Securing the highest possible rental yield was actually ranked bottom of landlords’ priorities about their buy-to-let investment, the most important for just 4% of those polled.
Of those who intend to raise rents in the next year, covering the cost of inflation is the principle motivation for 43% of landlords. Paying for maintenance work is the second most significant reason behind having to increase their rental prices, cited by 35% of buy-to-let investors.
Ahead of the general election, 41% of landlords surveyed do not support proposals to ban charging fees to tenants, with only 32% in support. The key reason behind this is that abolishing the fees risks allowing tenants with less stable finances to rent properties they cannot afford, cited by 61% of concerned property investors. A quarter (25%) of landlords are also worried that tenants would move house more often if they don’t have to take these one-off tenancy fees into account, giving landlords less stability and making them susceptible to void periods.
Overall, the majority (36%) of landlords prefer one year to be the maximum length of rental tenancy. Of those who are against proposals to enforce mandatory longer-term tenancies, the majority (86%) say this is because it puts landlords at risk of having to stick with undesirable tenants.
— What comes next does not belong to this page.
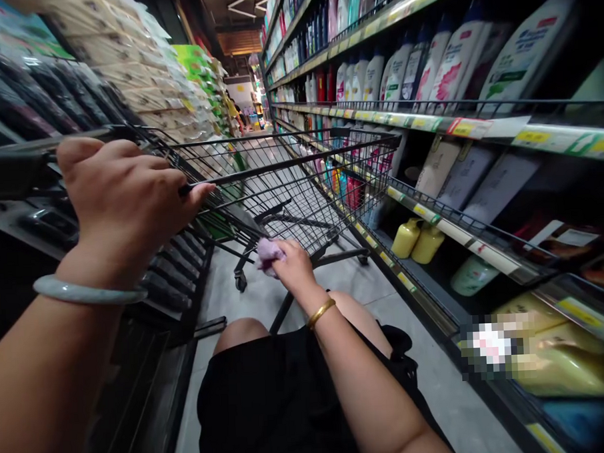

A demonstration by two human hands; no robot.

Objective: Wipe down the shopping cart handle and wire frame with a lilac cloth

Adrian Gill said: “Whatever the outcome of the General Election, the private rented sector doesn’t need more intervention. Rent rises look to be settling into an affordable rhythm by their own accord. Benefitting from reliable rental yields, landlords largely appear to be taking a pragmatic view of their investment, with any rent increases reflecting outgoings and overheads. Any artificial regulation – be it rent caps, mandatory longer-term tenancies or banning charging fees to tenants – could derail this course. In Scotland we saw the abolition of tenancy fees in 2012 cause an unnatural spike in rent growth – which had been largely flat until that point – and the market has only just recovered from this hiccup.
“A lot of UK landlords are not career landlords – and excessive red tape and legislation may put potential investors off considering buy-to-let as an alternative nest egg for retirement or way to supplement to their salary. If investment washes up, ultimately it is only the nation’s tenants that will be left high and dry.
“Any new government that emerges in May would be better placed to focus the attentions of their housing policy on building more homes, to ease the competition on property stock at the bottom of the market between landlords and first-time buyers.”